RpmOne’s new I.Q. System is Web-based and accessible from any Web-enabled device, it does not require any upfront capital investment in hardware or software. The system has undergone beta testing with a sampling of customers to ensure usability.


Wells Fargo exits powersports industry
Wells Fargo Specialty Finance alerted its dealers that it would discontinue offering indirect financing to RV, motorcycle, marine and powersports dealers, the company said in a statement July 13.
The statement included the text of a letter it sent to affected dealers, in which it announced it was terminating its dealer agreements as of Oct. 3. Wells Fargo will stop processing applications Aug. 4. Contracts approved as of Aug. 3 will be processed and funded in the ordinary course through Oct. 3.
“We regret that we will not be able to provide our financing services to you after these dates,” the letter stated. “What’s most important is you have sufficient time to identify alternative lending sources, and please keep in mind that Wells Fargo will continue to provide all our existing business banking services.”


ADP reports strong business growth in year-end report
ADP reported 14 percent revenue growth for its fiscal year, which ended June 30.

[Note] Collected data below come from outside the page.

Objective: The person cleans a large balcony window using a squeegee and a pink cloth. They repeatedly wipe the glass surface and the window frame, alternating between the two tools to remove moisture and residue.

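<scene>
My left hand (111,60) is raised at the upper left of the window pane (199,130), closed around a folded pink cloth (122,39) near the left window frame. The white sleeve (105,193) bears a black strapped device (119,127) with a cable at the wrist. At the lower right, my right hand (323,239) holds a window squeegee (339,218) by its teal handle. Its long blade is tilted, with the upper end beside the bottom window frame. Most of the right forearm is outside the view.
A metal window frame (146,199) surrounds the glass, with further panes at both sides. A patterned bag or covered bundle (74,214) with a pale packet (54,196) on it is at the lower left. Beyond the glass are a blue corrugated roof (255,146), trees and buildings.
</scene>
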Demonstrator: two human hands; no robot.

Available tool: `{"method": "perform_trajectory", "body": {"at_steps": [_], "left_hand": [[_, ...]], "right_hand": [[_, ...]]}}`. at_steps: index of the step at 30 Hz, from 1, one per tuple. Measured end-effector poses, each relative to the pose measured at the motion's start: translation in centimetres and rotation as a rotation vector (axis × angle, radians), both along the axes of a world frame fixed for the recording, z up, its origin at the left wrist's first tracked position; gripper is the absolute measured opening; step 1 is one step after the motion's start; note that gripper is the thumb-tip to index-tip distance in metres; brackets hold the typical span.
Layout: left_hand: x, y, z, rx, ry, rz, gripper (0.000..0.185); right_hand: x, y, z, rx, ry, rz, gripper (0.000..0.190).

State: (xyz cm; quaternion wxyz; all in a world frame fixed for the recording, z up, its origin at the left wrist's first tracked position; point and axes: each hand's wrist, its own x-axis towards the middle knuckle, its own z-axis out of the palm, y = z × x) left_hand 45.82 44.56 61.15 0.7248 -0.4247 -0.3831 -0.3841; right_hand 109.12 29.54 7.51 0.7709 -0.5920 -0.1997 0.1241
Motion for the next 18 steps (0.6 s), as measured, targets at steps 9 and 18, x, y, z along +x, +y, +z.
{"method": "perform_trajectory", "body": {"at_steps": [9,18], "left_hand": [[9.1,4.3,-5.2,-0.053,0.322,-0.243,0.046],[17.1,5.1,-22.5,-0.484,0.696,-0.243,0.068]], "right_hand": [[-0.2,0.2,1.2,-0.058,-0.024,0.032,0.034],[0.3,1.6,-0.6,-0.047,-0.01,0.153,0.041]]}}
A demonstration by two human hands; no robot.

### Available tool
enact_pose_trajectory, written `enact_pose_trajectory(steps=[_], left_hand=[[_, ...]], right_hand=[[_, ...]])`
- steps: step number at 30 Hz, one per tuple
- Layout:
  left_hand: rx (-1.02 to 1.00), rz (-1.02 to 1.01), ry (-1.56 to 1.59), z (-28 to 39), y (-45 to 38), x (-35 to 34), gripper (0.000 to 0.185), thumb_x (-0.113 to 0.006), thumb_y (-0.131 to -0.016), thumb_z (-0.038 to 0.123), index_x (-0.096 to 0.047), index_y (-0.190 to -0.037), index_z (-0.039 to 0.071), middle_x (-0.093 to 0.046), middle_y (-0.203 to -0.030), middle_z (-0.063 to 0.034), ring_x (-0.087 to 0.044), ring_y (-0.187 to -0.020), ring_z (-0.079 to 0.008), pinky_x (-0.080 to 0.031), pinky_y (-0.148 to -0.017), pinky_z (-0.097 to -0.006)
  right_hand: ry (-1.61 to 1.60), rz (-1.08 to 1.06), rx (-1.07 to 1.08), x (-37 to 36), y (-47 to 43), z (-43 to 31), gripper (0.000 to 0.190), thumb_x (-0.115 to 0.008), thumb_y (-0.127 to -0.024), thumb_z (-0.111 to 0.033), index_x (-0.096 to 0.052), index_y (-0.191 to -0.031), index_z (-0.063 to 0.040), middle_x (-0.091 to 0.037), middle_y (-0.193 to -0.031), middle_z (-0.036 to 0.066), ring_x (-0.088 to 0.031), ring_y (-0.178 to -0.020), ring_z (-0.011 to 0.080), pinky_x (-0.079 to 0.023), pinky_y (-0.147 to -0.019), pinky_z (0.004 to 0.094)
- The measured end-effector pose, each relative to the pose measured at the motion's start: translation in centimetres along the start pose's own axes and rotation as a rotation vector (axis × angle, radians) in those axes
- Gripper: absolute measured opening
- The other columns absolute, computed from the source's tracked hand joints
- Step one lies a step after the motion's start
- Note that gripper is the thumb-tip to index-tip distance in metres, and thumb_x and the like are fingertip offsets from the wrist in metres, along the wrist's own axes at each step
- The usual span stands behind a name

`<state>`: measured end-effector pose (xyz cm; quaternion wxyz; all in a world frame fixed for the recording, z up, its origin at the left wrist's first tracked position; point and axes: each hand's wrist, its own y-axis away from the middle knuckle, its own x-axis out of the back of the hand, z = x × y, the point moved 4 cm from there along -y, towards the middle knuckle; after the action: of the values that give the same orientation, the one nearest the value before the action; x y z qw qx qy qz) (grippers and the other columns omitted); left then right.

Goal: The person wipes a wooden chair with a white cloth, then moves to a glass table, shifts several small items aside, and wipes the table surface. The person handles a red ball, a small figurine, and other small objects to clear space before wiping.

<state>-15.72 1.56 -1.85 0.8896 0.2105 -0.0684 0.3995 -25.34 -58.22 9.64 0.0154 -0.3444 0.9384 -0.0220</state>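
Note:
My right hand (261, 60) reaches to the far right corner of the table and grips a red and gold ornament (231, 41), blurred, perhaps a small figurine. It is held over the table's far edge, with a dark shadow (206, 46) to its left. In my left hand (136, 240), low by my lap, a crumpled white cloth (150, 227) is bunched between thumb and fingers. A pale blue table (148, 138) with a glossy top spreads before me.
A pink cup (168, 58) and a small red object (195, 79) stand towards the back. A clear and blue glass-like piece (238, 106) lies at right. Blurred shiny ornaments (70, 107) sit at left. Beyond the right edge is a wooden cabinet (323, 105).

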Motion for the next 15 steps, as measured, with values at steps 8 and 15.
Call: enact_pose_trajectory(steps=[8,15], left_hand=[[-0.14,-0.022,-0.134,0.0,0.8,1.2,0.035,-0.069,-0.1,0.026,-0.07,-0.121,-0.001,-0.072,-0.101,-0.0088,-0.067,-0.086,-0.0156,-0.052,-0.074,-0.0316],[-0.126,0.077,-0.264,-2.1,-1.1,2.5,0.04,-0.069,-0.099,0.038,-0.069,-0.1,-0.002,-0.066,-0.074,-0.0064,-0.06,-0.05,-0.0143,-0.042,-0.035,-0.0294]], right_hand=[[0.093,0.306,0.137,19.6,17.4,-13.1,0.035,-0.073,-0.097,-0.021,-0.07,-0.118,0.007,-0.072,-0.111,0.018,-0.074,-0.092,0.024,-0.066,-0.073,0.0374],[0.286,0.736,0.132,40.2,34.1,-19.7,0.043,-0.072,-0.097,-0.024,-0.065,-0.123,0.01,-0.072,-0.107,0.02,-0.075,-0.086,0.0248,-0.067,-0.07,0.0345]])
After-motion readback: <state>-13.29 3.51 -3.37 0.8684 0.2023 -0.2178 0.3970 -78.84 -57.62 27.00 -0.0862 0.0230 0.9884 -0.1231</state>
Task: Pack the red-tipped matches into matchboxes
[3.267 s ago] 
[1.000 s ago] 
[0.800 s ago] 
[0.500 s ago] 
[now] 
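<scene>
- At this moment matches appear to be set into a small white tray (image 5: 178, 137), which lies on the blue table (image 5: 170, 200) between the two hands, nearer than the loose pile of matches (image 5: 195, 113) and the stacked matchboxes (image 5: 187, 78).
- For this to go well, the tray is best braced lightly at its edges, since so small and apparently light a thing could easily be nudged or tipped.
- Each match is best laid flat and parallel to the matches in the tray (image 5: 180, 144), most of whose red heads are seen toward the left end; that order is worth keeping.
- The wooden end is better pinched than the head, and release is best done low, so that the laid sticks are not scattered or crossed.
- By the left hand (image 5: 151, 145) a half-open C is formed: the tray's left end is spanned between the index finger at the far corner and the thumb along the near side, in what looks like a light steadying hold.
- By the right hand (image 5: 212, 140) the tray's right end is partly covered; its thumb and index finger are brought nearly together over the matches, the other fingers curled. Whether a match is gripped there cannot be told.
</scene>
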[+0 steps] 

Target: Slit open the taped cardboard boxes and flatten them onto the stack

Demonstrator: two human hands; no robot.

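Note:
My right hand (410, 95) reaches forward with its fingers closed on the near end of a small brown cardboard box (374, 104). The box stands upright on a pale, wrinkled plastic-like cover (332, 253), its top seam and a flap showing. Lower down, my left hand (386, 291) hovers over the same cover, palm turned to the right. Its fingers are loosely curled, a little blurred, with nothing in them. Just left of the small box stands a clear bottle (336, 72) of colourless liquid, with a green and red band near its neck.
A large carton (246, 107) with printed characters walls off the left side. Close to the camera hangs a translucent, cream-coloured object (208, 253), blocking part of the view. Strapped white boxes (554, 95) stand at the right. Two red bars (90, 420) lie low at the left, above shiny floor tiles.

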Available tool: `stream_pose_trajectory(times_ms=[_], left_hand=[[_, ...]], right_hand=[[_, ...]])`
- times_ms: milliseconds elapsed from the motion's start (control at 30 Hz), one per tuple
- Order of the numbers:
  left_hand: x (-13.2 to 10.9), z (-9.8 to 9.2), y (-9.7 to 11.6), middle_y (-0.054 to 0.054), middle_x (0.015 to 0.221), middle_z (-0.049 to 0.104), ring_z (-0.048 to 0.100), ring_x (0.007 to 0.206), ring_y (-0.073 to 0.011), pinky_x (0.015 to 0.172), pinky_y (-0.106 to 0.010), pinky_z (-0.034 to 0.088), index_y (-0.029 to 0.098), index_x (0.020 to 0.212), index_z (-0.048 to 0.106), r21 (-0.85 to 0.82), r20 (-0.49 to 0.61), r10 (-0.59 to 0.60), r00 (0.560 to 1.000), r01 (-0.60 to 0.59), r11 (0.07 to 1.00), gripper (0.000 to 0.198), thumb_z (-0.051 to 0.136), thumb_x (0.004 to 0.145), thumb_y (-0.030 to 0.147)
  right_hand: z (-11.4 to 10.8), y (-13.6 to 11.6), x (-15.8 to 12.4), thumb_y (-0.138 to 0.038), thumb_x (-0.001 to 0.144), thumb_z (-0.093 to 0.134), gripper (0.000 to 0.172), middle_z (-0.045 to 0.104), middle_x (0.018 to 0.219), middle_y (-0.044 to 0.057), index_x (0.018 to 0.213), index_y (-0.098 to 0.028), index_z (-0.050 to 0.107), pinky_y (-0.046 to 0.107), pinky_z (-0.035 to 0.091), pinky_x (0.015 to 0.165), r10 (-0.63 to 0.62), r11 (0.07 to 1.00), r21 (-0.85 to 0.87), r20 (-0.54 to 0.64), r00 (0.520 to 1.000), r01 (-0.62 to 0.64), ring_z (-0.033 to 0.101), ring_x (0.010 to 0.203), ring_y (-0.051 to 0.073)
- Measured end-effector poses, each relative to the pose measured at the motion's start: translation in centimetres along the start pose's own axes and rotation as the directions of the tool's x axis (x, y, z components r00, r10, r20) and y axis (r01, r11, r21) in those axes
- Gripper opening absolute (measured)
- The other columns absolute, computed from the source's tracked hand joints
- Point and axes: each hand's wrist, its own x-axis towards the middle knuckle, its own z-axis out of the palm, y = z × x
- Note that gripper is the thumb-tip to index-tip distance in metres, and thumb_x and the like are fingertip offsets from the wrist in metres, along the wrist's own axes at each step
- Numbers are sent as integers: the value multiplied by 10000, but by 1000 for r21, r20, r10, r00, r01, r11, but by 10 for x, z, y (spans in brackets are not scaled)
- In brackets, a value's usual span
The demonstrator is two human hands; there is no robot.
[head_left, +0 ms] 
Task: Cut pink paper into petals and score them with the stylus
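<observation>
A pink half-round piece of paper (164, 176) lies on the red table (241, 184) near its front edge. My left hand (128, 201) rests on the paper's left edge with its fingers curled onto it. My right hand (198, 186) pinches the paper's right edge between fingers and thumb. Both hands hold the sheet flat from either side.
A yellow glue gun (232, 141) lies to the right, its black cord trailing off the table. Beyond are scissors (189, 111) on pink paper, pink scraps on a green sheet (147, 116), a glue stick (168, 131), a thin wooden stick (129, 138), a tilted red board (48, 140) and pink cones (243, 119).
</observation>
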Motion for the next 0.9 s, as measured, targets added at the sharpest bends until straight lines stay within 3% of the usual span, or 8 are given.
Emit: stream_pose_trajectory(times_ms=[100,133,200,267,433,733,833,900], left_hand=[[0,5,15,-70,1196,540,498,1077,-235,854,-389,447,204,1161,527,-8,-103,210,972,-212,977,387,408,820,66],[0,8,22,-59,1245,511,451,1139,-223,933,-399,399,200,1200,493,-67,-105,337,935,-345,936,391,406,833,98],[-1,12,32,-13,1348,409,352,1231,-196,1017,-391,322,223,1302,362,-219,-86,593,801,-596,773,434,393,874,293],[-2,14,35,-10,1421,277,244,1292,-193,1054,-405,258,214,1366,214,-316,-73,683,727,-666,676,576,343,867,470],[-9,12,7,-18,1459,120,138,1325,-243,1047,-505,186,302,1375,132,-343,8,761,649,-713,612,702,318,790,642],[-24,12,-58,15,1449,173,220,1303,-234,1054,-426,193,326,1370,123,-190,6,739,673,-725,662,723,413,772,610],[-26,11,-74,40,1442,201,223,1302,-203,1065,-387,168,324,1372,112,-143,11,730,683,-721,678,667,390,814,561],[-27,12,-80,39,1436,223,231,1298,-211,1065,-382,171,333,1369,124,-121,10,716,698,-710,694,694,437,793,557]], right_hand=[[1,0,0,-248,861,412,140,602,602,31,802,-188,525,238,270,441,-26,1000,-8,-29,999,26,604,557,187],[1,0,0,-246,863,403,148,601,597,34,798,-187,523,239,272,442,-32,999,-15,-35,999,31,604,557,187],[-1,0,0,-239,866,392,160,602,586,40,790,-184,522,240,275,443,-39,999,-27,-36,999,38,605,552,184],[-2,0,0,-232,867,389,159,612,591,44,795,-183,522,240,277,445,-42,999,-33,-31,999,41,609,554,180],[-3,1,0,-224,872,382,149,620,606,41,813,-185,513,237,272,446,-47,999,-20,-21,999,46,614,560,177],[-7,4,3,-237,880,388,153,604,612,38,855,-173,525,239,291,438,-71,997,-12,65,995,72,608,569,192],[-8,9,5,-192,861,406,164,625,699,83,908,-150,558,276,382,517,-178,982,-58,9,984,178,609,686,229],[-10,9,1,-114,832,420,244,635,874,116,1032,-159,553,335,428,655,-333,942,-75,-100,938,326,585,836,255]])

Net earnings grew 21 percent for the company to more than $1 billion.
ADP said 1 percent of its revenue growth from its fiscal year came from acquisitions and another 1 percent came from favorable foreign exchange rates.
Its dealer services segment increased its revenue by 8.5 percent for the fourth quarter and 14 percent over the past year. Its new business sales growth in North America was reported as strong.